> Activity
Output only the lines below that start at the line containing "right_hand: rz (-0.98" and end at the line containing "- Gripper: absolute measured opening", with both ends kept.

(Dataset records)
╔══

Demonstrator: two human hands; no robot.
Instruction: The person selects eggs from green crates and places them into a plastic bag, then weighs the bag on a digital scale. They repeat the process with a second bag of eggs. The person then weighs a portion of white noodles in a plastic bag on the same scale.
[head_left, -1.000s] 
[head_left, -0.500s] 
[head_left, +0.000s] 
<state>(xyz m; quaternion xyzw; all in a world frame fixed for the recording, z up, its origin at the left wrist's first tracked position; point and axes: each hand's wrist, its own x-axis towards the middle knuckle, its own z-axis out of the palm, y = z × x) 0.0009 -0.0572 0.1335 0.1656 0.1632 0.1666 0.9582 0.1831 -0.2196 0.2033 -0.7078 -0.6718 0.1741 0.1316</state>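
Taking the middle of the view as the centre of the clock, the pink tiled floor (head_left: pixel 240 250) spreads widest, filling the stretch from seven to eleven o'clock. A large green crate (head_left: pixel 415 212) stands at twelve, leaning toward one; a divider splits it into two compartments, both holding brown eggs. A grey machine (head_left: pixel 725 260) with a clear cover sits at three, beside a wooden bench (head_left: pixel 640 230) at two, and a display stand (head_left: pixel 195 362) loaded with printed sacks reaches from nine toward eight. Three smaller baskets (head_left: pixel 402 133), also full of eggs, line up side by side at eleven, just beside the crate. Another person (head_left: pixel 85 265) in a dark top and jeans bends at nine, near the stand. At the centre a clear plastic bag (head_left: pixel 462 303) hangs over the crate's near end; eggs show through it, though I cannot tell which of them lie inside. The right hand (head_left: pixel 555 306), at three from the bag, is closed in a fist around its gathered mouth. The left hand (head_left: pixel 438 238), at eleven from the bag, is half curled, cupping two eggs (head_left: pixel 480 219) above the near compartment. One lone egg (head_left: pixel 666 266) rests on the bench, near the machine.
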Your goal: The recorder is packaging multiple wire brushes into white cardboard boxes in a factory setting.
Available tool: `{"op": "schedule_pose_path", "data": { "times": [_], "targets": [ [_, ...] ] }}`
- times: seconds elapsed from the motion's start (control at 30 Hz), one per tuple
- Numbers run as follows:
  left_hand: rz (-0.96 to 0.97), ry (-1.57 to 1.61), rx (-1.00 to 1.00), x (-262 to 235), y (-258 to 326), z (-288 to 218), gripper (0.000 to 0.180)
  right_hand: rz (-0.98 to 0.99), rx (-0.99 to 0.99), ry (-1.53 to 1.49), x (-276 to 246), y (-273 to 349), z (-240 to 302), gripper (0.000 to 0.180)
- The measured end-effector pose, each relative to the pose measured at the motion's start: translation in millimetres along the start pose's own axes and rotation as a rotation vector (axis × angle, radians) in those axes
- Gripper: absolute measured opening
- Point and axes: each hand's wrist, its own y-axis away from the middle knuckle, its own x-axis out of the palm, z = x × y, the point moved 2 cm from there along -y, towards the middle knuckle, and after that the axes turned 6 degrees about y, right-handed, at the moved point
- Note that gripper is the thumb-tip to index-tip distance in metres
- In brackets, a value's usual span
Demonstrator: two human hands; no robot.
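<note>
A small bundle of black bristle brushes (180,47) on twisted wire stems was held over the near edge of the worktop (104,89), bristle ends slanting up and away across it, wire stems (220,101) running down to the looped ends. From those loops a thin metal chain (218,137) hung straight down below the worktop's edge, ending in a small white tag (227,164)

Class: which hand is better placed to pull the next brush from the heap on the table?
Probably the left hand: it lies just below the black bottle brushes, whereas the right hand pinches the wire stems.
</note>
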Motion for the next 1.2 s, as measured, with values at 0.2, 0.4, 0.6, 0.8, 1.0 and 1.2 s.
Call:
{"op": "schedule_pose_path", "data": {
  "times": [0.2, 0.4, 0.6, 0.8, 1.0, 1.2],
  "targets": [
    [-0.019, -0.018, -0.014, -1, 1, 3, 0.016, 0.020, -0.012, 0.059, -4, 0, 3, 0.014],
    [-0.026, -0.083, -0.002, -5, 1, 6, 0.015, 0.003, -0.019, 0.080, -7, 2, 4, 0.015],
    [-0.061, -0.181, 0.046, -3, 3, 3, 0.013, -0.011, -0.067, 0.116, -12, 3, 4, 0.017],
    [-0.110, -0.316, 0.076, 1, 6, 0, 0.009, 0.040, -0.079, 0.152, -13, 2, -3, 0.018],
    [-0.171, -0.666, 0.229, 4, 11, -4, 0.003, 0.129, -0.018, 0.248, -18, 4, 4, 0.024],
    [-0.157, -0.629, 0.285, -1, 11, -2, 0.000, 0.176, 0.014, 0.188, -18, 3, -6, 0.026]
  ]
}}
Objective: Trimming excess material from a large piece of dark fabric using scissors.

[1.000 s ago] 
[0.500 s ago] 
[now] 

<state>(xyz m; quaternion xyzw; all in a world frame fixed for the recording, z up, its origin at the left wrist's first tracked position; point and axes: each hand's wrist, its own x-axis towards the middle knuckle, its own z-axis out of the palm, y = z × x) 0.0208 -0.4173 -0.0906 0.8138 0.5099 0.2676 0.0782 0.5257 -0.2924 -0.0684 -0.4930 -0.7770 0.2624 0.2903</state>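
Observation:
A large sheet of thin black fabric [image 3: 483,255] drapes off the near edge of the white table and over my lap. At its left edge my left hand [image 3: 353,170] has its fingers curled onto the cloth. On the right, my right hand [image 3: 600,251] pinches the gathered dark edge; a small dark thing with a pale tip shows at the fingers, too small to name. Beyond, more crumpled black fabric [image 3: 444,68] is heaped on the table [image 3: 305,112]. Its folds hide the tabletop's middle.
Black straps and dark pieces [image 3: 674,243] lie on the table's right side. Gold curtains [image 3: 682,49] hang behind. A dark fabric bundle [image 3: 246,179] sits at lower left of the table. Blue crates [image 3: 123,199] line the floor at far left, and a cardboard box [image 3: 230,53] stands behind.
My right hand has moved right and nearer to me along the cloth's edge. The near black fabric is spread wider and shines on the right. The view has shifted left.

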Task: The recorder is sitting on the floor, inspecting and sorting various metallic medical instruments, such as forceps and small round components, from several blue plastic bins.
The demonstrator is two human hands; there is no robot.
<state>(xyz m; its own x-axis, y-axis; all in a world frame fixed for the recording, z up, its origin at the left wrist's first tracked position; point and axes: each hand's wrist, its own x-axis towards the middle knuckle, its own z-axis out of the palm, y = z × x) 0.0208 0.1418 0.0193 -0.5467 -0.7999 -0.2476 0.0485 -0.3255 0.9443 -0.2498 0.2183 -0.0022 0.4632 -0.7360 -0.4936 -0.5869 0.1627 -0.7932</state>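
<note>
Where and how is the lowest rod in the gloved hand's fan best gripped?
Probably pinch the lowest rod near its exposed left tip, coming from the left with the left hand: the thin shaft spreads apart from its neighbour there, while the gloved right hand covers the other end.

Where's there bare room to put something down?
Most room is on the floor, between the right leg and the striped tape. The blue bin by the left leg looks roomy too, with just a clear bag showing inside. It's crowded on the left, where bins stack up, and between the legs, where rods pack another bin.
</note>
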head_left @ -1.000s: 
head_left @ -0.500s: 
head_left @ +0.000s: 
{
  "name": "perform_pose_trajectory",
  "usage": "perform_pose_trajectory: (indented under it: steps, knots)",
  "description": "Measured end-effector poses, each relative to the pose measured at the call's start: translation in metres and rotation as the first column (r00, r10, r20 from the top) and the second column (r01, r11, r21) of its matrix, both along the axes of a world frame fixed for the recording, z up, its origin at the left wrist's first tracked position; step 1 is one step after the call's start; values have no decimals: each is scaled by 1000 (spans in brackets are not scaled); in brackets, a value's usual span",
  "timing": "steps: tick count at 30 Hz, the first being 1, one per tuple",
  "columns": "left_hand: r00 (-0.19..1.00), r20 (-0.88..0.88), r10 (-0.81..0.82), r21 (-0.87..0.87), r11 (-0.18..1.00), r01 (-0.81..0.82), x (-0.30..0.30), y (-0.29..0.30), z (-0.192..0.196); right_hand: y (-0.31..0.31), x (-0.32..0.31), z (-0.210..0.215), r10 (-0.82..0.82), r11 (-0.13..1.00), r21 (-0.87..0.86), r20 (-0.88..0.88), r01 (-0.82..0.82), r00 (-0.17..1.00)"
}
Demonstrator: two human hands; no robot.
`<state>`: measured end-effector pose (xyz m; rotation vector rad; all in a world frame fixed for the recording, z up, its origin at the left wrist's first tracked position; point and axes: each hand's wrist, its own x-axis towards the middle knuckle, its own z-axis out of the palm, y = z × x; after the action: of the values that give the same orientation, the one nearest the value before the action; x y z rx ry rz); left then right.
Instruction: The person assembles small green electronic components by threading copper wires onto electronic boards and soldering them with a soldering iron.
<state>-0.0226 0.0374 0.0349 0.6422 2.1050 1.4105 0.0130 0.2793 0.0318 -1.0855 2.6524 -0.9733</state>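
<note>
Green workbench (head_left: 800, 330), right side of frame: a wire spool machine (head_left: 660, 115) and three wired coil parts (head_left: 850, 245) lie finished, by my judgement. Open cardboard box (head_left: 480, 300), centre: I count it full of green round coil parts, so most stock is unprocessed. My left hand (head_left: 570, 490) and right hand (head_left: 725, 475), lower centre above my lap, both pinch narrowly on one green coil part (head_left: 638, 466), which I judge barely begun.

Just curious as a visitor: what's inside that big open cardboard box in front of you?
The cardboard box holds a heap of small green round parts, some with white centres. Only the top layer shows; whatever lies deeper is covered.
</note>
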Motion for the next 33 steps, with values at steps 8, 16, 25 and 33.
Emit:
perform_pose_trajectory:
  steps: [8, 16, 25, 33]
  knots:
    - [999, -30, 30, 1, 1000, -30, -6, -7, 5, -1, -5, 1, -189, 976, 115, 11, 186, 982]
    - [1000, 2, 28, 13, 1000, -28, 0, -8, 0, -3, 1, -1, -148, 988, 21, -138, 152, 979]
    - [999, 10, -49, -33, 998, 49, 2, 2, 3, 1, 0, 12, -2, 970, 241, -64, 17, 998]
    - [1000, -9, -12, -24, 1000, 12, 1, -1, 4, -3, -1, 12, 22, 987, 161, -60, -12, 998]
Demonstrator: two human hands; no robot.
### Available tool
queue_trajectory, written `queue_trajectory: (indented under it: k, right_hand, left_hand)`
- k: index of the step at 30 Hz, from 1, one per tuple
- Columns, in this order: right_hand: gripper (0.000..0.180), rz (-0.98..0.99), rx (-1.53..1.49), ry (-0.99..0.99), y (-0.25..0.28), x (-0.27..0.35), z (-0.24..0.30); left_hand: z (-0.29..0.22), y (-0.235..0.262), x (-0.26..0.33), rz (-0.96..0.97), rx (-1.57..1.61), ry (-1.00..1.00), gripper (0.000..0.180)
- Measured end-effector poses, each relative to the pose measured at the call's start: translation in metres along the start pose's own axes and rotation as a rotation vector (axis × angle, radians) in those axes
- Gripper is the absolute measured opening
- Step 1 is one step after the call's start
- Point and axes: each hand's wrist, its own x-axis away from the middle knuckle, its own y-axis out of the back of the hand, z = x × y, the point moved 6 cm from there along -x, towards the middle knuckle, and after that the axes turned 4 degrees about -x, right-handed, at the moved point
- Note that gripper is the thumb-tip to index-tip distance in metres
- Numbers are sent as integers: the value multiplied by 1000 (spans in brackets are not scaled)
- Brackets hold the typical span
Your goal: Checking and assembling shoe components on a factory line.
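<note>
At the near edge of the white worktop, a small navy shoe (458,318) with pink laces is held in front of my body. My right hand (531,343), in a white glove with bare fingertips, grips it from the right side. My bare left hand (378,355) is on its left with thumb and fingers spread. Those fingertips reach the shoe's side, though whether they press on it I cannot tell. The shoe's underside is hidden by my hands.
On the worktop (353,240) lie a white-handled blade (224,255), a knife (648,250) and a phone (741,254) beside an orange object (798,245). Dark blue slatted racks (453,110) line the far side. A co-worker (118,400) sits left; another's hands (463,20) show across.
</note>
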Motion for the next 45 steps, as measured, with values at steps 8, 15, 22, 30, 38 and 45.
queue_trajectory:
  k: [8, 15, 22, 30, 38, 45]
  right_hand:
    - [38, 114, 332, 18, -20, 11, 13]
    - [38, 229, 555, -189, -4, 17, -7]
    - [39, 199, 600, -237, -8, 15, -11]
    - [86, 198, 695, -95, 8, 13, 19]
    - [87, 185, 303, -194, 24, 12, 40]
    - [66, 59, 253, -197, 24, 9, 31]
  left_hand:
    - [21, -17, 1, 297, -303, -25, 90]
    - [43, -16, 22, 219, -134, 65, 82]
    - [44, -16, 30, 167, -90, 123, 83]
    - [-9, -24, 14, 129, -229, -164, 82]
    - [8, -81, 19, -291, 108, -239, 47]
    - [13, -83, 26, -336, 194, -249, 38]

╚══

> Finished exercise
  right_hand: rz (-0.98 to 0.99), rx (-0.99 to 0.99), ry (-1.53 to 1.49), x (-276 to 246), y (-273 to 349), z (-240 to 302), gripper (0.000 to 0.180)
- The measured end-effector pose, each relative to the pose measured at the motion's start: translation in millimetres along the start pose's own axes and rotation as a rotation vector (axis × angle, radians) in those axes
- Gripper: absolute measured opening

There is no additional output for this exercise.